La Connaissance Silencieuse – Le Silence Intérieur

Le cinquième sujet, qui est le couronnement des quatre autres, et qui était le plus ardemment recherché par les sorciers du Mexique ancien, est le silence intérieur. Le silence intérieur a été défini par don Juan comme un état naturel de la perception humaine dans lequel les pensées sont bloquées et toutes les facultés de l’homme fonctionnent à partir d’un niveau de conscience qui ne nécessite pas le fonctionnement de notre système cognitif quotidien. Don Juan associait le silence intérieur à l’obscurité car la perception humaine, privée de son compagnon habituel, le dialogue interne, tombe dans quelque chose qui ressemble à un puits sombre. Les décisions sont instantanées et semblent provenir d’une sorte de connaissance spéciale, dépourvue de verbalisations de la pensée.

Le silence intérieur, dans la compréhension des sorciers du lignage de don Juan, est la matrice d’un pas gigantesque de l’évolution ; les sorciers du Mexique ancien appelaient ce pas gigantesque de l’évolution la connaissance silencieuse. La connaissance silencieuse est un état de la conscience humaine où le savoir est automatique et instantané. La connaissance dans cet état n’est pas le produit de cogitations cérébrales ou de déductions logiques. Pour la connaissance silencieuse, tout est imminemment maintenant.
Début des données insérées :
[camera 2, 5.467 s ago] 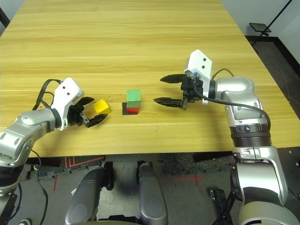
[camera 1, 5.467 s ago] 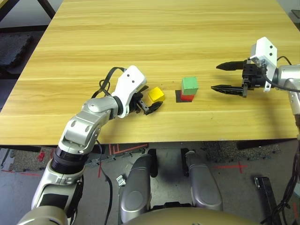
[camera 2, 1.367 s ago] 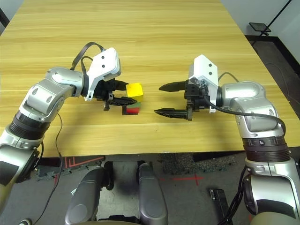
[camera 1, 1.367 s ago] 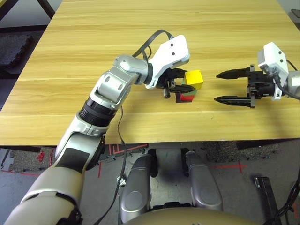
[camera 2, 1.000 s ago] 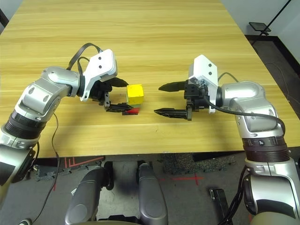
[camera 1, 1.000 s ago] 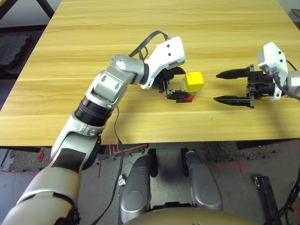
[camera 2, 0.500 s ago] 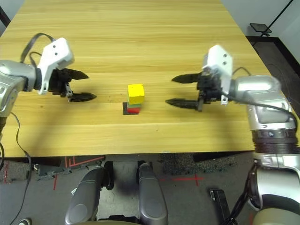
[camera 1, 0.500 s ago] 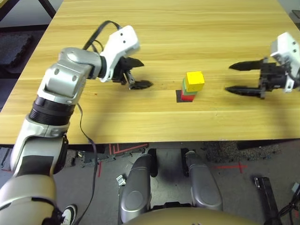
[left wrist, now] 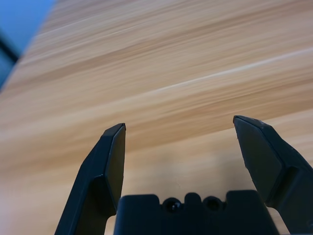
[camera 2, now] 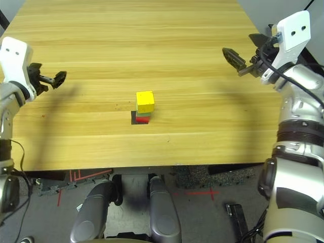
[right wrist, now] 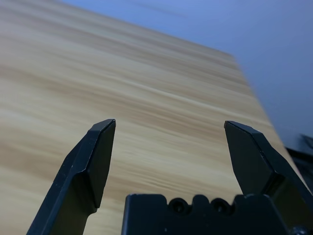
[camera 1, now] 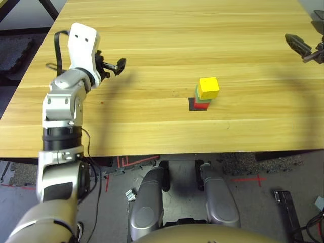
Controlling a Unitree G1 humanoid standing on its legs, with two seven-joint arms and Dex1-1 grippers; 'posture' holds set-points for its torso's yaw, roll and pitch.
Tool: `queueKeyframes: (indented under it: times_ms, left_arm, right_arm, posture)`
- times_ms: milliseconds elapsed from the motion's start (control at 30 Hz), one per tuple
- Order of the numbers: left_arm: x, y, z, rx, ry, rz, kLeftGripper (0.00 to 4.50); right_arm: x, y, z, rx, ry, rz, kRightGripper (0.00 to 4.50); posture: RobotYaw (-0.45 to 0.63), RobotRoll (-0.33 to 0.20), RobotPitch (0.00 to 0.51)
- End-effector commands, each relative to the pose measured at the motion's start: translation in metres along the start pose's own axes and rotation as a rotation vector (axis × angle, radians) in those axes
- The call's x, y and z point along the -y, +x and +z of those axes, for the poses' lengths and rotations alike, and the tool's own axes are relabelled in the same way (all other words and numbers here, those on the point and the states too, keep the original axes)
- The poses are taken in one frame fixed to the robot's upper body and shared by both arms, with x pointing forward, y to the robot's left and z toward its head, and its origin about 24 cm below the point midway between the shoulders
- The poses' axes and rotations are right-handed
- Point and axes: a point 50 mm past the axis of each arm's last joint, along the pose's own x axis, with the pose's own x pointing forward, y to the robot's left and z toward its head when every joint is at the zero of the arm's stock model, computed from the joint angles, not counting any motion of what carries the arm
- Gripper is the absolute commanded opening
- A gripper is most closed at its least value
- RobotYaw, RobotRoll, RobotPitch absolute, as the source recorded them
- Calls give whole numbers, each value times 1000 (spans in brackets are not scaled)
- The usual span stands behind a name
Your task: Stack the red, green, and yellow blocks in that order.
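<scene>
Near the surface (camera 1: pixel 152 131) centre, the yellow block (camera 1: pixel 208 87) tops the green block (camera 1: pixel 201 99) and red block (camera 1: pixel 199 106). Left fingers (left wrist: pixel 110 161) at ten o'clock and right fingers (right wrist: pixel 98 156) at two o'clock are spread, empty.

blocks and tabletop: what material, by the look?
Yellow block, green block, red block: matte and evenly coloured, no grain showing; painted wood, foam or plastic, can't tell. Table: light wood-grain streaks, smooth; possibly laminate.
</scene>
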Motion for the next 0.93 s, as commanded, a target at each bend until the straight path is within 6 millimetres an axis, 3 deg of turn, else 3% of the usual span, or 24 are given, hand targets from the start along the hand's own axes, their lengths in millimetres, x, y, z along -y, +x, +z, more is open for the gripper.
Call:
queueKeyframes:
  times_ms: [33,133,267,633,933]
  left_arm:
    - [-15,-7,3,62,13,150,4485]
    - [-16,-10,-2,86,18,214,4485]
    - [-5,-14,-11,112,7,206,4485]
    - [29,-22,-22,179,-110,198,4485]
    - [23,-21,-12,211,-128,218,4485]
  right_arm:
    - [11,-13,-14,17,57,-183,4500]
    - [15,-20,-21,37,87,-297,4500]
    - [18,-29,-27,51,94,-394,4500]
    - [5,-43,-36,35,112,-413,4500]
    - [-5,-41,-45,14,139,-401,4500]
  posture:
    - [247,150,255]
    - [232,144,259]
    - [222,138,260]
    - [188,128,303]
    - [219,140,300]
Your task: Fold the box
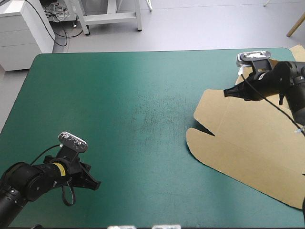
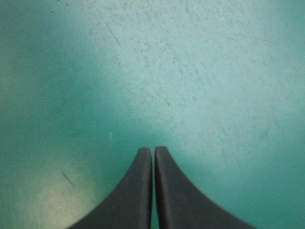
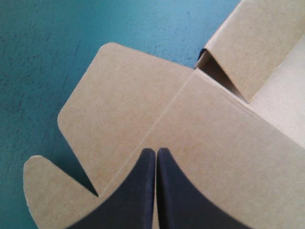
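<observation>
My left gripper [image 1: 94, 183], lower left, has its fingers pressed together on nothing. My right gripper [image 1: 227, 92], upper right, is the same, over the brown box [image 1: 248, 140]

**Right claw poised over the flat brown box**

The right claw [image 3: 156, 151] has its two black fingers drawn together into one pointed arch, with only a thin slit between them, and nothing is seen gripped. Under it lies the box [image 3: 138, 100], a cut sheet of brown board lying mostly flat on the counter. A straight crease runs across the board just ahead of the fingertips. On the claw's near side a V-shaped notch parts a rounded tab [image 3: 43, 191] from the main panel. On the far side one flap [image 3: 252, 43] stands raised, with a shadowed gap under it. The teal-green cover [image 3: 52, 52] shows to the left of the board's edge.
</observation>
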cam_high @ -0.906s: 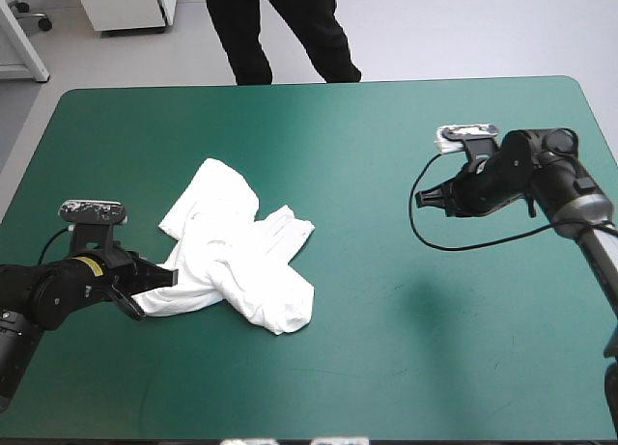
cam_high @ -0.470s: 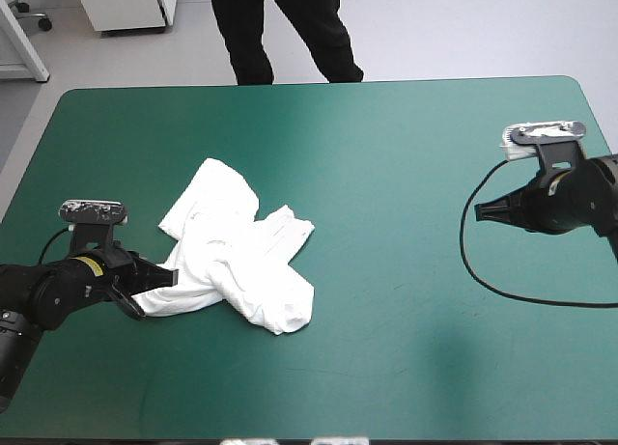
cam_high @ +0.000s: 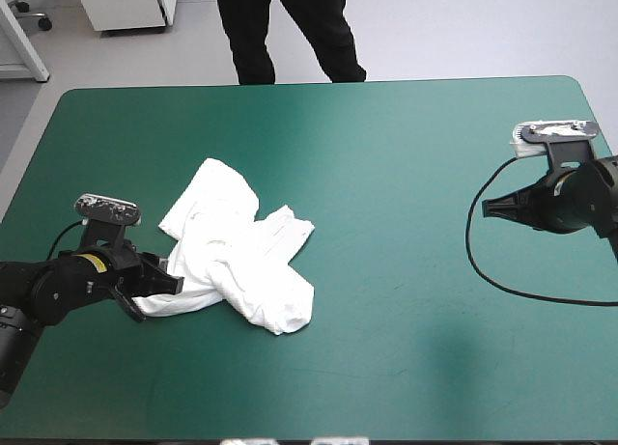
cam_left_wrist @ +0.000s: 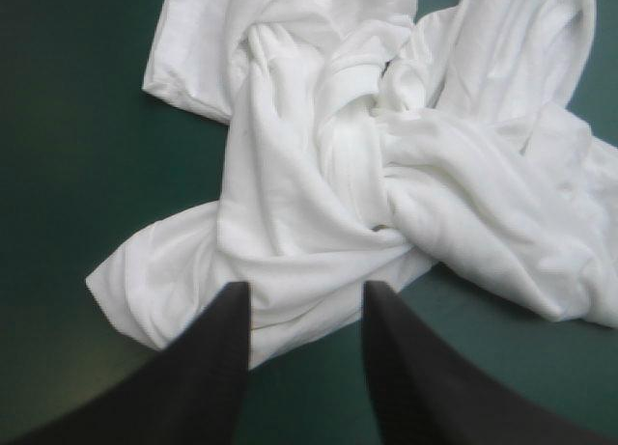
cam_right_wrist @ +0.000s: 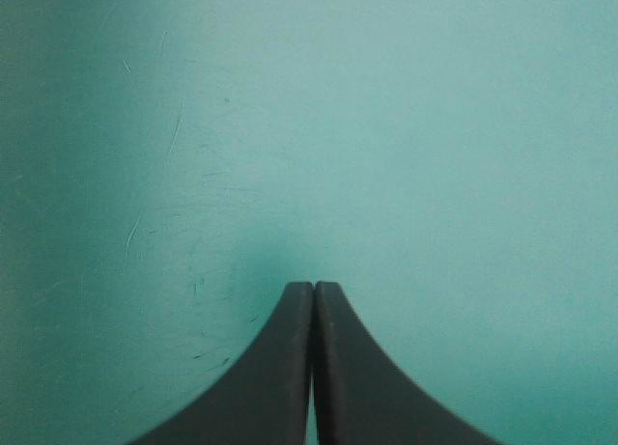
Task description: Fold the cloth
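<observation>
The T-shirt (cam_high: 237,247) lies in a crumpled white heap on the teal-green cover (cam_high: 386,126), left of centre. At its 8 o'clock edge the left gripper (cam_high: 159,286) stands parted, gripping nothing, its fingertips at the fabric's edge. Well apart at 3 o'clock, the right gripper (cam_high: 488,206) is pressed closed and empty over the cover.

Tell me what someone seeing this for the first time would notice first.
The white T-shirt, a crumpled heap left of the table's middle, stands out against the teal-green cover. The left gripper is open, its fingertips at the heap's left edge. The right gripper is shut over bare cover near the table's right edge.
</observation>
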Controlling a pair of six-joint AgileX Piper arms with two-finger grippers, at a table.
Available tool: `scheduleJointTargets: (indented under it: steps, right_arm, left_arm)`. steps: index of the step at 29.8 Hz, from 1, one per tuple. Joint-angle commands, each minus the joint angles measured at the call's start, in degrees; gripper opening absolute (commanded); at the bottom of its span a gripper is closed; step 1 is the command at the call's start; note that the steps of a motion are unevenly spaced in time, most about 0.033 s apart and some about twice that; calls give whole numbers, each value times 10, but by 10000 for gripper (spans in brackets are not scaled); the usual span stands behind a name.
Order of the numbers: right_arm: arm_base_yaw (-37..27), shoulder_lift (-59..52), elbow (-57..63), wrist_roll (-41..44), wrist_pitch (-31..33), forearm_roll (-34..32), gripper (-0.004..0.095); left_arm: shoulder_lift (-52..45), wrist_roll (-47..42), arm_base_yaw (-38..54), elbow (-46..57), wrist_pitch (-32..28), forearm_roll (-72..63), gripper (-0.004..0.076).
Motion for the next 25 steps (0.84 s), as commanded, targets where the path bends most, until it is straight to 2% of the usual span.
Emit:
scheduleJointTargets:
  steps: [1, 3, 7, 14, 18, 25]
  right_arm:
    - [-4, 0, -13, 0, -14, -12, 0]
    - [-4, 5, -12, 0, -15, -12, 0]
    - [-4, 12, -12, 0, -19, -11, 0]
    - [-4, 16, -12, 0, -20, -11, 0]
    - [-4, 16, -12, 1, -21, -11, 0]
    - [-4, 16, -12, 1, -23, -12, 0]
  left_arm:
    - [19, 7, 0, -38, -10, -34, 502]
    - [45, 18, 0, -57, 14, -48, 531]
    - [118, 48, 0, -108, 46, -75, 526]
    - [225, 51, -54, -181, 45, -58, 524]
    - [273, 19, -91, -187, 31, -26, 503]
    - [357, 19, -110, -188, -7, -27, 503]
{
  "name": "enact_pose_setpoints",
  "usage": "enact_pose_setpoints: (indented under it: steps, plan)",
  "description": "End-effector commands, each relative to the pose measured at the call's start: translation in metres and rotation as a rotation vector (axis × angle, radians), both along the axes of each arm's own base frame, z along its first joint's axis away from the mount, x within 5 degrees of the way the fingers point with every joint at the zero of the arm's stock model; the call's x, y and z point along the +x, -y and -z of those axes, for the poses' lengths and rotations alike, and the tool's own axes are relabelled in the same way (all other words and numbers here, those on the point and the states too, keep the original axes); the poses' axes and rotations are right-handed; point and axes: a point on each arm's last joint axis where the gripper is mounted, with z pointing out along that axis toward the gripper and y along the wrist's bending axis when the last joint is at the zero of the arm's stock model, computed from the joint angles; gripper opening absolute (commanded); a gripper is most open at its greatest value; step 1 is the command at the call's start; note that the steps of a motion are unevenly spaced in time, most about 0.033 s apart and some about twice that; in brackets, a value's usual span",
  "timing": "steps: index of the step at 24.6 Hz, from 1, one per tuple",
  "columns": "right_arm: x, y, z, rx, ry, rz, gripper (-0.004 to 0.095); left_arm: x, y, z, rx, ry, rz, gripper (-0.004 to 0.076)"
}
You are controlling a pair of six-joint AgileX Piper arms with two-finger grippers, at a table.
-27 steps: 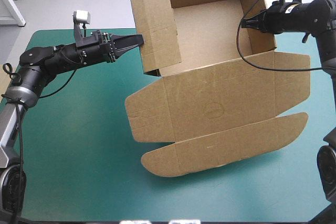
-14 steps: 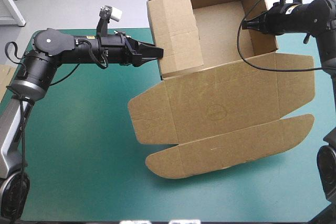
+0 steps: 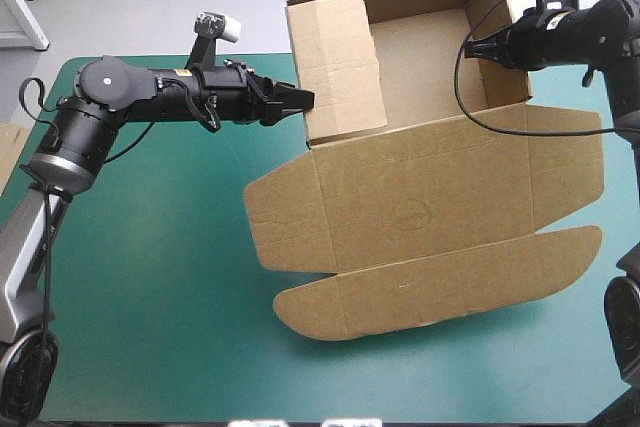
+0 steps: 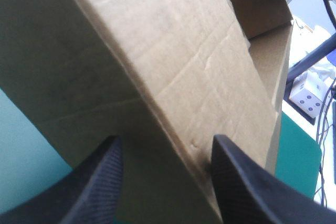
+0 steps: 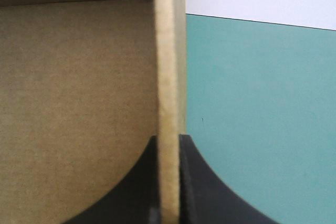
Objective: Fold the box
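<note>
L end effector at box left wall, R end effector at right wall, lid flat.

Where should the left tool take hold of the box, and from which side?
Grip the box by its raised left wall, coming from the table's left. That wall stands as a thin sheet, and its edge lies between the fingers of the open left tool.
</note>
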Motion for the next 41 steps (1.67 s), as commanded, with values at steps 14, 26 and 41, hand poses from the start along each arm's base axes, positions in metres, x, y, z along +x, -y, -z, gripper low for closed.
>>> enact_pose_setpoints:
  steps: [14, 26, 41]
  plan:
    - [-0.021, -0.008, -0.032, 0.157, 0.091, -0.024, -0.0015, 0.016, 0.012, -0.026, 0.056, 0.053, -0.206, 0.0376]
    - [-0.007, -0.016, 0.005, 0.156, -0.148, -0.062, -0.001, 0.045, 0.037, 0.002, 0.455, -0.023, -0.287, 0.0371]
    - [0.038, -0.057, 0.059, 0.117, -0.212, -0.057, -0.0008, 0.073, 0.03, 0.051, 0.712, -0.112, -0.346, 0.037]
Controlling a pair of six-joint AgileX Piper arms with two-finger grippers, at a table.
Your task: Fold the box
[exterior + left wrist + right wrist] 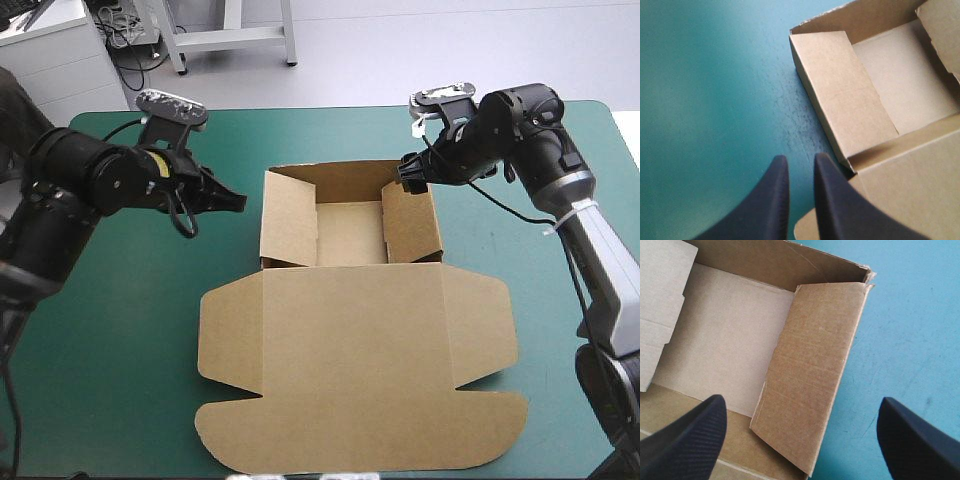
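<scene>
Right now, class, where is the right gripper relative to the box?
High view: the right gripper is at the box's far right corner, open, fingers straddling the right wall.

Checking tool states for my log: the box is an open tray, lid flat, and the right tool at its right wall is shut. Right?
No: the right tool is open, fingers wide apart, per the right wrist view. The box is as stated.

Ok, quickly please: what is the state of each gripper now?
Left gripper: shut, holding nothing, beside the box.
Right gripper: open, over the box's side wall, holding nothing.
</scene>
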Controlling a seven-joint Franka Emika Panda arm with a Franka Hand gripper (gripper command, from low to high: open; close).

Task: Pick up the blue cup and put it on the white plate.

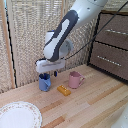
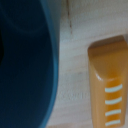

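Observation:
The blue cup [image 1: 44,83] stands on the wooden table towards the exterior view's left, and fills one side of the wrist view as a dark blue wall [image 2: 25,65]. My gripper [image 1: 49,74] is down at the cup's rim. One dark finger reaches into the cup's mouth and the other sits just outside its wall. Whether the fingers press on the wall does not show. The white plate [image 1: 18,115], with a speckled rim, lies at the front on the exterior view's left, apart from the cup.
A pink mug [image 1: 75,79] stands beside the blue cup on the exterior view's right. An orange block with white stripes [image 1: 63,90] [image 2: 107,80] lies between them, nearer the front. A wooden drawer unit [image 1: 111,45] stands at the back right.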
Don Juan enseignait que le silence intérieur doit être acquis par une pression constante de la discipline. Il disait qu’il doit être accumulé, ou stocké, petit à petit, seconde par seconde. En d’autres termes, il faut se forcer à être silencieux, ne serait-ce que pour quelques secondes. Don Juan affirmait que si l’on est persistant, la persistance surmonte l’habitude, et l’on atteint ainsi un seuil de secondes ou de minutes accumulées, un seuil qui varie d’une personne à l’autre. Si, par exemple, le seuil du silence intérieur pour un individu donné est de dix minutes, une fois cette marque atteinte, le silence intérieur se produit de lui-même, pour ainsi dire de son propre gré.

Suivant la suggestion de don Juan, j’ai persisté à me forcer à rester silencieux, et un jour, en marchant à l’UCLA du département d’anthropologie à la cafétéria, j’ai atteint mon seuil mystérieux. En un instant, le monde a cessé d’être ce qu’il était, et pour la première fois de ma vie, j’ai pris conscience que je voyais l’énergie telle qu’elle s’écoule dans l’univers. J’étais assis sur de l’énergie, j’étais moi-même de l’énergie, et tout autour de moi l’était aussi. La nouveauté fut la question qui surgit avec une telle fureur qu’elle me fit refaire surface dans le monde de la vie quotidienne. « Qu’est-ce qui m’a empêché de réaliser que j’ai vu l’énergie telle qu’elle s’écoule dans l’univers toute ma vie ? », me suis-je demandé.

Don Juan l’expliqua en faisant une distinction entre la conscience générale et le fait d’être délibérément conscient de quelque chose. Il dit que notre condition humaine est d’avoir cette conscience profonde, mais que toutes les instances de cette conscience profonde ne sont pas au niveau d’en être délibérément conscient. Il dit que le silence intérieur avait comblé le fossé, comme c’était sa fonction, et m’avait permis de prendre conscience de choses dont je n’avais été conscient que dans un sens général.